We know that the loss of Redevelopment has serious financial consequences for Culver City, which will necessitate significant changes to our budget. Our Summer Concert Series should remain a priority. I propose that we can minimize the city’s financial contribution, while still maintaining this vital programming, by lowering costs and leveraging funds from outside sources.
I urge you to take the following steps:
– reduce the series from eight weeks to five weeks (the month of August) to reduce costs
– work with local businesses to increase sponsorships: the 2010 Series raised $16,000 in in-kind donations, and around $7,500 in cash donations; we can and must grow those sponsorships, now that the Series is in danger of disappearing
– allow residents and visitors to donate directly to the series (via a Kickstarter campaign or similar mechanism)
I sent out an appeal to Culver City Downtown Neighborhood Association members last week to save the Series, and in less than 24 hours, received over $1,000 in pledges. I am confident that with a wide-ranging, visible, long-term campaign, we can raise much more from the Culver City community, and from supporters throughout the region.

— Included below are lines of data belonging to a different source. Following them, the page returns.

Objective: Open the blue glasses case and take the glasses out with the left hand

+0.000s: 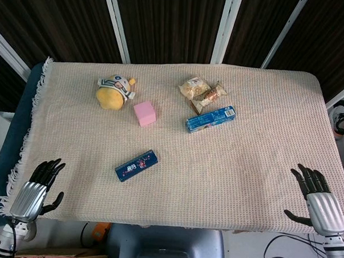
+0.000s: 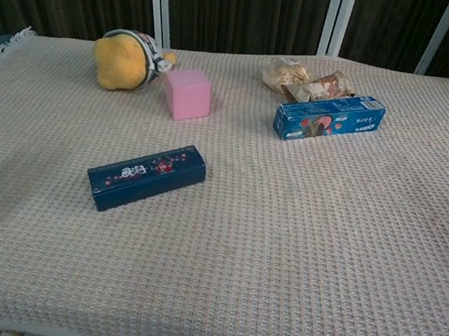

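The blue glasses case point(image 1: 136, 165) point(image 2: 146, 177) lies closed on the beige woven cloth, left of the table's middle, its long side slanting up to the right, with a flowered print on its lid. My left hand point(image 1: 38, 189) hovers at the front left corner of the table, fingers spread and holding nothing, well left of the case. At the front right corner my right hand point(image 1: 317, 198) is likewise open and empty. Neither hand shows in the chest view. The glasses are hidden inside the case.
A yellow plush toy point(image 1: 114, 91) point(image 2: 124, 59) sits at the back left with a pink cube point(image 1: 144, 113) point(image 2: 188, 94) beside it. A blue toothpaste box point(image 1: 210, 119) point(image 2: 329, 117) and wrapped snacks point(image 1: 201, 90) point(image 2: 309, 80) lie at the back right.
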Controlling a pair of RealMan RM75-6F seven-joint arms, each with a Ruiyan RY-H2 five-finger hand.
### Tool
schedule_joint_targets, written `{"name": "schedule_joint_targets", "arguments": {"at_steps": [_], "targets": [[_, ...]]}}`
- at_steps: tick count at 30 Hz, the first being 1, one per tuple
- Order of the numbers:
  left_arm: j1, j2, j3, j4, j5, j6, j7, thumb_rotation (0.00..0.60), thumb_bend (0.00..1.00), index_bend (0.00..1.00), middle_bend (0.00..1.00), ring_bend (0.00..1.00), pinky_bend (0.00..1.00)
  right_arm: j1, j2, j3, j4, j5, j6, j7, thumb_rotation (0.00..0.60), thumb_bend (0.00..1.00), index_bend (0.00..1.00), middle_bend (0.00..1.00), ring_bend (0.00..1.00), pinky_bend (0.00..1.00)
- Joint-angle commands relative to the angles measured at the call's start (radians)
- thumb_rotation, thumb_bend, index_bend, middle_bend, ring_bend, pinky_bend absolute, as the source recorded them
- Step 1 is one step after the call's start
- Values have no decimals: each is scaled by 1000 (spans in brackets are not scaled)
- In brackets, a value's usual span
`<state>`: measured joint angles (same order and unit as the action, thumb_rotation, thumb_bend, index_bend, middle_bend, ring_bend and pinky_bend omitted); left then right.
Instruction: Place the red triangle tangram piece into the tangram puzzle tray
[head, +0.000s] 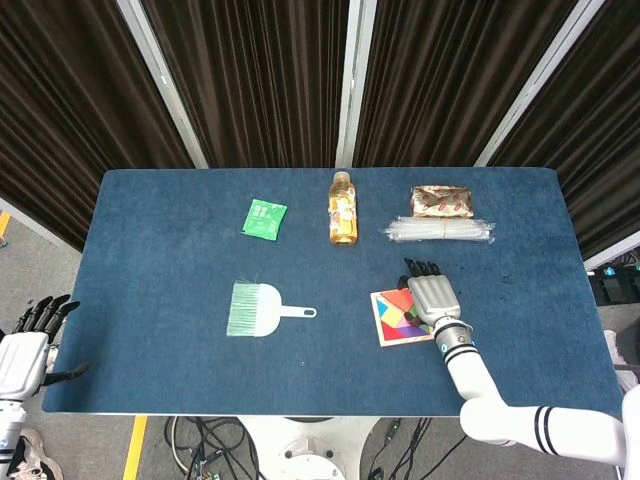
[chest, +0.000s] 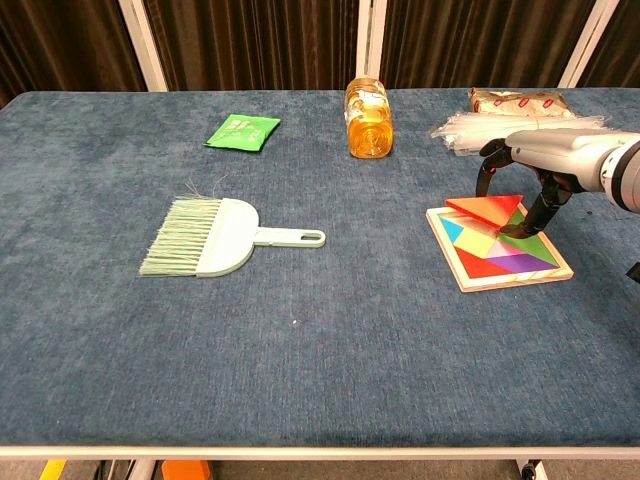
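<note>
Over the tray's (chest: 470, 270) far edge, the red triangle (chest: 486, 209) is held tilted in the right hand's (chest: 535, 165) fingertips; the left hand (head: 22, 352), fingers apart, is kept off-table.
</note>
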<state>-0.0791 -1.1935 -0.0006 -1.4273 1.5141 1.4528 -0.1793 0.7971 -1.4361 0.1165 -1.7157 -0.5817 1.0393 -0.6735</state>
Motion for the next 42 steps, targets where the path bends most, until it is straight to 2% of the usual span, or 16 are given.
{"name": "schedule_joint_targets", "arguments": {"at_steps": [1, 42], "targets": [[-1, 0, 0, 1, 1, -3, -1, 600, 0, 162, 92, 24, 118, 4, -4, -2, 2, 5, -1, -2, 600, 229, 522, 0, 0, 0], [5, -4, 0, 17, -2, -1, -19, 600, 0, 162, 92, 23, 117, 21, -24, -20, 8, 22, 8, 8, 600, 228, 516, 0, 0, 0]]}}
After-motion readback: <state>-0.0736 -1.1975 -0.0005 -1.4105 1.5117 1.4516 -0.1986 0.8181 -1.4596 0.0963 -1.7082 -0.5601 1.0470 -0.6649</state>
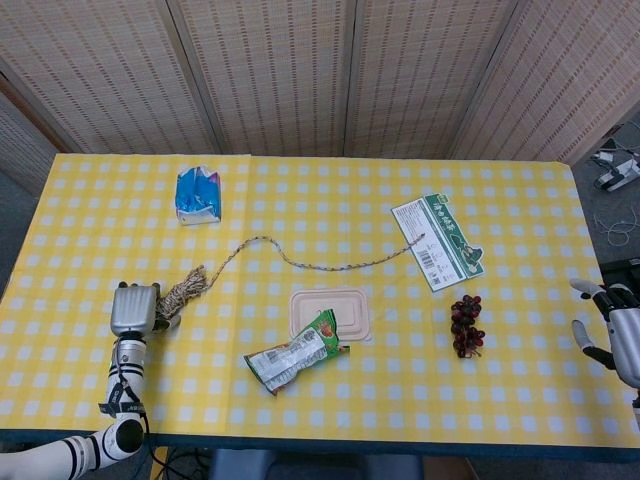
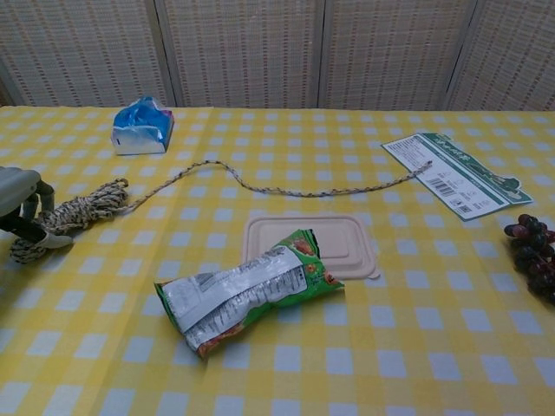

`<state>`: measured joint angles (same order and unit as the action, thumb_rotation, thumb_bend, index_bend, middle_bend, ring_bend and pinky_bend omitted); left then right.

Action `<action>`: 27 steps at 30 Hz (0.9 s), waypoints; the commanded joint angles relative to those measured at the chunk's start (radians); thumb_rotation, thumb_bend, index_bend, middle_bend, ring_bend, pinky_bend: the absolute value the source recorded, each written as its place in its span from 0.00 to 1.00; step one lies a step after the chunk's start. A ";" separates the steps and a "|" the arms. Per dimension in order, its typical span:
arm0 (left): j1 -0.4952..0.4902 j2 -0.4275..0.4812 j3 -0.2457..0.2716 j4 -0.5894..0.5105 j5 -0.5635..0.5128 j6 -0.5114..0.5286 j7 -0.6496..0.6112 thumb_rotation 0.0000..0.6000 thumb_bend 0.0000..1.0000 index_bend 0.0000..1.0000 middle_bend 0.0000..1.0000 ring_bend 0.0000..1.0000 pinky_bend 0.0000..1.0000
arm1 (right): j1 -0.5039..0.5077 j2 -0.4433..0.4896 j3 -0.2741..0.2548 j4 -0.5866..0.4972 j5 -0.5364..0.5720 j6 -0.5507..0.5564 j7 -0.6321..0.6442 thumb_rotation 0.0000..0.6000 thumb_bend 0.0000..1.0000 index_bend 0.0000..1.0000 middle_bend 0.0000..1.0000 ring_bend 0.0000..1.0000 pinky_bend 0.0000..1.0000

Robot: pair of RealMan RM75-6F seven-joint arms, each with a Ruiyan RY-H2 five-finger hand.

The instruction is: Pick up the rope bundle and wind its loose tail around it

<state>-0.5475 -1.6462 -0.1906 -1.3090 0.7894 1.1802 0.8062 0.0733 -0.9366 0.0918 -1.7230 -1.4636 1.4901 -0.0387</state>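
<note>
The rope bundle [image 1: 181, 292] [image 2: 80, 213] lies on the yellow checked table [image 1: 320, 200] near its left edge. Its loose tail [image 1: 300, 262] [image 2: 286, 192] snakes to the right, ending at a green and white leaflet [image 1: 437, 240]. My left hand [image 1: 133, 308] [image 2: 19, 201] grips the bundle's near end, fingers curled over it and the thumb on the other side. The bundle still rests on the cloth. My right hand [image 1: 612, 330] hangs open past the table's right edge, holding nothing, and shows only in the head view.
A blue tissue pack [image 1: 197, 193] sits at the back left. A green snack bag [image 1: 297, 352] leans on a beige tray [image 1: 345, 300] in the middle front. Dark grapes [image 1: 466, 325] lie at the right, below the leaflet.
</note>
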 commanded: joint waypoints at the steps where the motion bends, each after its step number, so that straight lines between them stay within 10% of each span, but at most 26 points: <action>1: 0.000 0.003 -0.004 -0.002 0.000 -0.003 -0.013 0.58 0.17 0.59 0.60 0.45 0.27 | -0.001 0.001 0.000 -0.001 0.001 0.001 0.000 1.00 0.36 0.26 0.38 0.34 0.39; 17: 0.000 -0.020 0.006 0.078 0.066 -0.013 -0.102 0.61 0.22 0.70 0.76 0.59 0.36 | -0.004 0.006 0.000 -0.012 0.001 0.002 -0.007 1.00 0.36 0.26 0.38 0.34 0.39; 27: -0.005 -0.044 -0.003 0.156 0.124 -0.036 -0.202 0.85 0.26 0.77 0.86 0.66 0.43 | -0.007 0.011 0.001 -0.020 0.008 0.002 -0.016 1.00 0.36 0.26 0.38 0.34 0.39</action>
<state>-0.5523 -1.6864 -0.1915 -1.1654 0.8997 1.1486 0.6210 0.0667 -0.9258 0.0930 -1.7433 -1.4553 1.4923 -0.0543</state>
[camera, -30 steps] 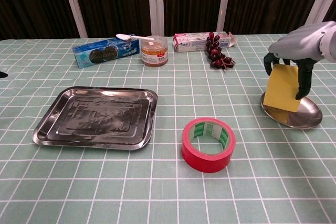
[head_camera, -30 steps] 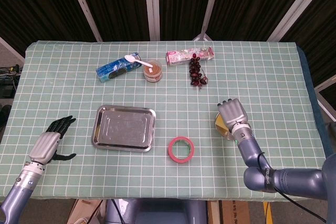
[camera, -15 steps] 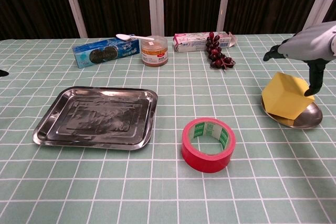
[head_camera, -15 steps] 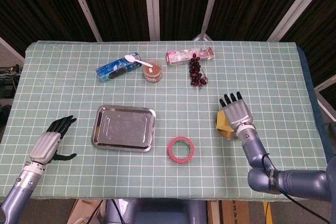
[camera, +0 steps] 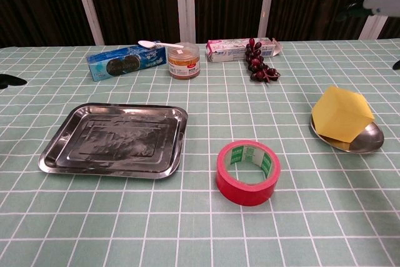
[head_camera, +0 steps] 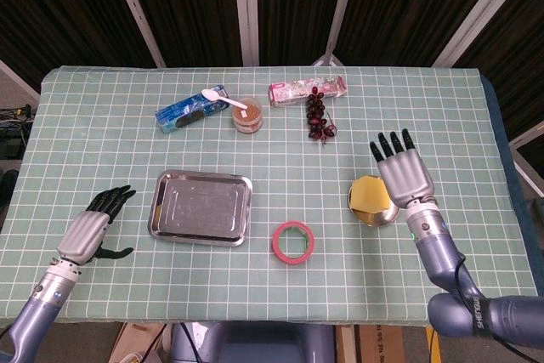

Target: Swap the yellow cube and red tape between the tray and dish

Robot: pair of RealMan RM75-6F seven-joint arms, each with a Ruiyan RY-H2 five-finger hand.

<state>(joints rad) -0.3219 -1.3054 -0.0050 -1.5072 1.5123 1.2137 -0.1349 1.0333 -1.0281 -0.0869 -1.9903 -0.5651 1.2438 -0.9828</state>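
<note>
Yellow cube (camera: 342, 117) tilted in dish (camera: 369, 140) at right, right hand (head_camera: 403, 174) spread beside it, left hand (head_camera: 92, 229) spread at near left, red tape (camera: 248, 172) on table near empty tray (camera: 116, 139)

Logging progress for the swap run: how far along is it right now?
Done: the yellow cube sits in the dish, tilted on an edge, with the right robot hand open and clear of it. In hand: nothing; the left robot hand is open over the table beside the tray. Left: the red tape lies on the table between tray and dish and needs to go into the tray, which holds nothing.
</note>
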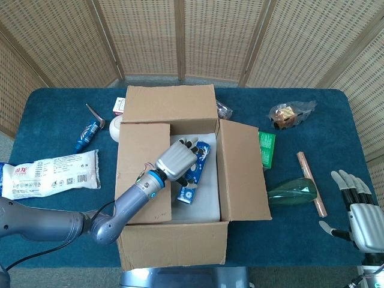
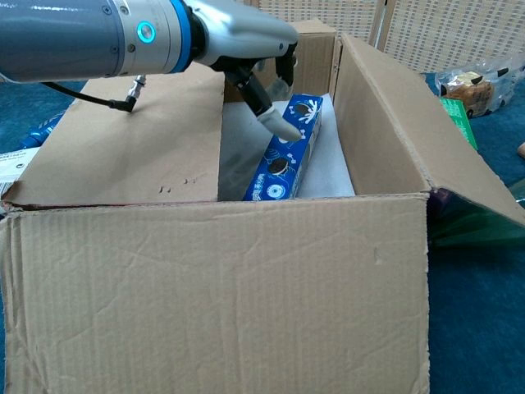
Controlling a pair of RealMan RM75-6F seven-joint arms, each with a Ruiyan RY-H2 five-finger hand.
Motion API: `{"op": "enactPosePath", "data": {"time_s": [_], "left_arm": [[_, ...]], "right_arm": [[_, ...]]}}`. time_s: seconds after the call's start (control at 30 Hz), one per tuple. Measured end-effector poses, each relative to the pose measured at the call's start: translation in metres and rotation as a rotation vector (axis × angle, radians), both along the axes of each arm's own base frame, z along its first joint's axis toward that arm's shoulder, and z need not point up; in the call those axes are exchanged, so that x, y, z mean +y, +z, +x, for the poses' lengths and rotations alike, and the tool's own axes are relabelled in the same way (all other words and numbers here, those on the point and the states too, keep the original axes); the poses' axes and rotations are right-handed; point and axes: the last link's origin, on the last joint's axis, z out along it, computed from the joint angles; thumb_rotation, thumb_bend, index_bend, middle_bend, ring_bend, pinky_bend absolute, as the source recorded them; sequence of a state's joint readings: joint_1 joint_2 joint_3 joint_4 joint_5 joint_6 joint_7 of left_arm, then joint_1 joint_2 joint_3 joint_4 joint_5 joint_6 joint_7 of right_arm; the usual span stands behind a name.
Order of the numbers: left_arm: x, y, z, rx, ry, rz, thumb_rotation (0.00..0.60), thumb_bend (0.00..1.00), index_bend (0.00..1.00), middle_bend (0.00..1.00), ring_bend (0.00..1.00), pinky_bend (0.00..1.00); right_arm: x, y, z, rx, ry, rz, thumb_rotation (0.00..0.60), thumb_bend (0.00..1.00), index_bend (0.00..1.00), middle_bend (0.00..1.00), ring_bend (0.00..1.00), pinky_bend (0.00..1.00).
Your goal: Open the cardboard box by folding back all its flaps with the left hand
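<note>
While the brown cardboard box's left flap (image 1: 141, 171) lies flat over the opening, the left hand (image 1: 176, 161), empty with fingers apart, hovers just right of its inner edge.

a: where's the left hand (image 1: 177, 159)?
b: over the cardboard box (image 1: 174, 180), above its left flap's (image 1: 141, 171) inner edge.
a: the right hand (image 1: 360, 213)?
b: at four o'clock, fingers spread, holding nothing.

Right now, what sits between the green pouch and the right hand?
In the head view, only a copper-colored stick, lying on the blue table right beside the green pouch. Past it, bare cloth runs to the right hand.
</note>
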State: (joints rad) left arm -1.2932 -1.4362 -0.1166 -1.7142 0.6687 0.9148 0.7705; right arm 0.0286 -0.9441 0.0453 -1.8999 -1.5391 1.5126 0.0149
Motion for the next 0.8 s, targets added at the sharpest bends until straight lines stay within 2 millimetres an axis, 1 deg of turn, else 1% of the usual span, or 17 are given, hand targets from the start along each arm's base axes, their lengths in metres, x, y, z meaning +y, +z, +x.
{"op": "enactPosePath", "data": {"time_s": [0.17,0.37,0.8], "left_arm": [[0.0,0.0,-0.004,0.026,0.02,-0.011,0.304,0.0,0.75,0.33,0.13,0.25],[0.0,0.005,-0.006,0.057,0.011,-0.016,0.303,0.0,0.78,0.34,0.13,0.25],[-0.001,0.036,-0.012,0.09,-0.001,-0.01,0.302,0.0,0.8,0.35,0.13,0.27]], "right_arm": [[0.0,0.0,0.0,-0.002,0.0,0.001,0.6,0.09,0.0,0.0,0.0,0.0],[0.0,0.001,0.0,-0.005,-0.001,-0.003,0.6,0.09,0.0,0.0,0.0,0.0],[0.001,0.002,0.002,-0.01,0.005,-0.002,0.6,0.09,0.0,0.0,0.0,0.0]]}}
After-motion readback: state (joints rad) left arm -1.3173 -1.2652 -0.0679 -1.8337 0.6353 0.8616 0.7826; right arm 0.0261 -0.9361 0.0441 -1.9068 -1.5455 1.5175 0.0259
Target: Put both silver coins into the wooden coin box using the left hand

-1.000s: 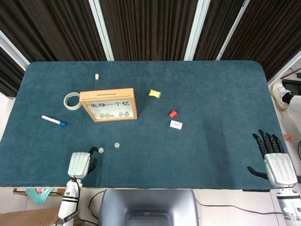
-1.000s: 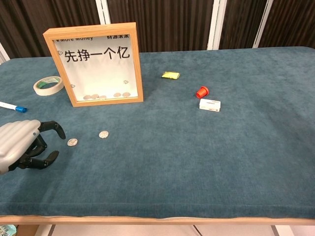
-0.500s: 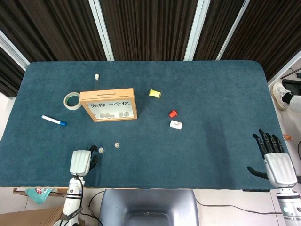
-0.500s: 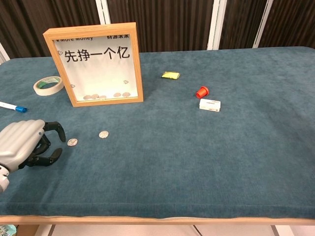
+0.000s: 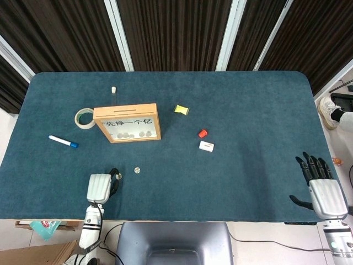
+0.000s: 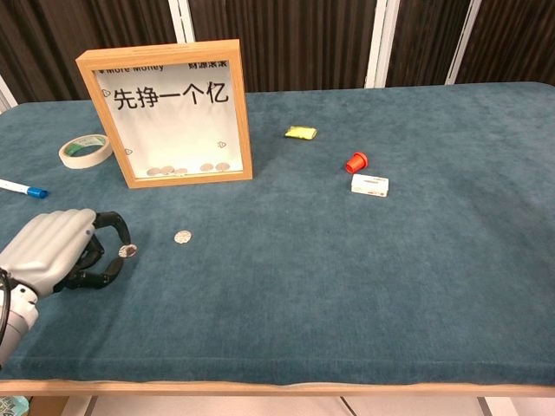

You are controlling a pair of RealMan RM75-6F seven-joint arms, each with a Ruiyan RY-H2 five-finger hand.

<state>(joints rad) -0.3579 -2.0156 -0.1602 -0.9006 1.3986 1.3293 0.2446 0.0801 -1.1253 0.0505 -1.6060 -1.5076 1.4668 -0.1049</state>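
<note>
The wooden coin box (image 5: 127, 122) (image 6: 165, 113) stands upright at the left of the blue table, with several coins behind its clear front. One silver coin (image 6: 127, 250) (image 5: 118, 176) lies flat on the cloth, in the gap between the thumb and a curled finger of my left hand (image 6: 61, 251) (image 5: 100, 187). The fingers (image 6: 118, 230) arch around that coin, and no grip on it shows. The second silver coin (image 6: 182, 237) (image 5: 137, 170) lies free just right of the hand. My right hand (image 5: 325, 190) rests open at the table's near right edge, fingers spread.
A tape roll (image 5: 85, 118) (image 6: 85, 151) and a blue-capped marker (image 5: 63, 142) (image 6: 22, 189) lie left of the box. A yellow object (image 5: 181, 109), a red cap (image 5: 203, 133) and a small white box (image 5: 206, 146) sit mid-table.
My left hand has moved right and forward until its fingers reach around the nearer coin. Both coins lie where they were. The right hand has not moved.
</note>
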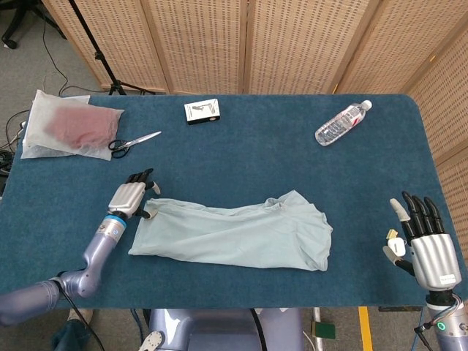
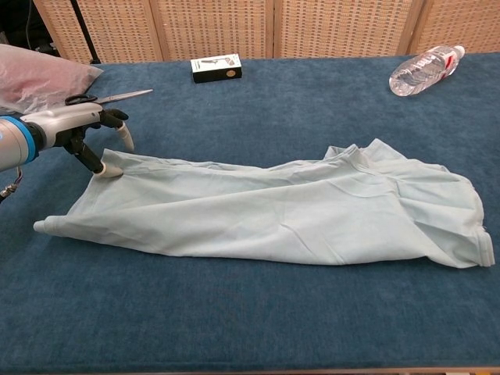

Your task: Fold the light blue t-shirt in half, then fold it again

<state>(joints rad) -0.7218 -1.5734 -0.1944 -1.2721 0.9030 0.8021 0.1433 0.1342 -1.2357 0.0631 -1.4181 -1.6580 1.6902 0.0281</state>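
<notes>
Broadly, the desk (image 1: 241,139) carries the light blue t-shirt (image 1: 234,234) lying flat at six o'clock, ready to fold; the left hand (image 1: 130,199) touches its nine o'clock corner, fingers (image 2: 123,137) apart, gripping nothing, while the right hand (image 1: 424,241) waits spread at four o'clock

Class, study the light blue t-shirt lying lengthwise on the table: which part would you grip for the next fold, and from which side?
Probably the far-left corner of the t-shirt, from the left, pinching down: it lies flat, long side across the table, and the left hand is already at that corner.
</notes>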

Going forward, the Culver City Cultural Affairs Foundation should take a on a more active and visible role in the community – similar to the Culver City Education Foundation. City Manager John Nachbar, who is the CEO of the Foundation, has agreed to look into its structure and capabilities. The non-profit Foundation should be enabled to solicit and receive individual donations in addition to the grant money it already pursues. With publicity, outreach, and fundraisers, the Culver City Cultural Affairs Foundation has the potential to attract resident and business support for the arts in Culver City, as it faces the loss of Redevelopment funding.
Beyond the Series, we need to engage in a community dialogue and long-term planning so that the elimination of Redevelopment funding does not mean the end of all cultural programming in our city. We have a thriving arts-based economy in Culver City; through our theatres, galleries, Sony and Culver Studios, the creative spaces in the Hayden tract, and the multitude of Culver City residents who work in the arts. The arts are our bread and butter, not the cherry on top, and they must remain priorities for our city.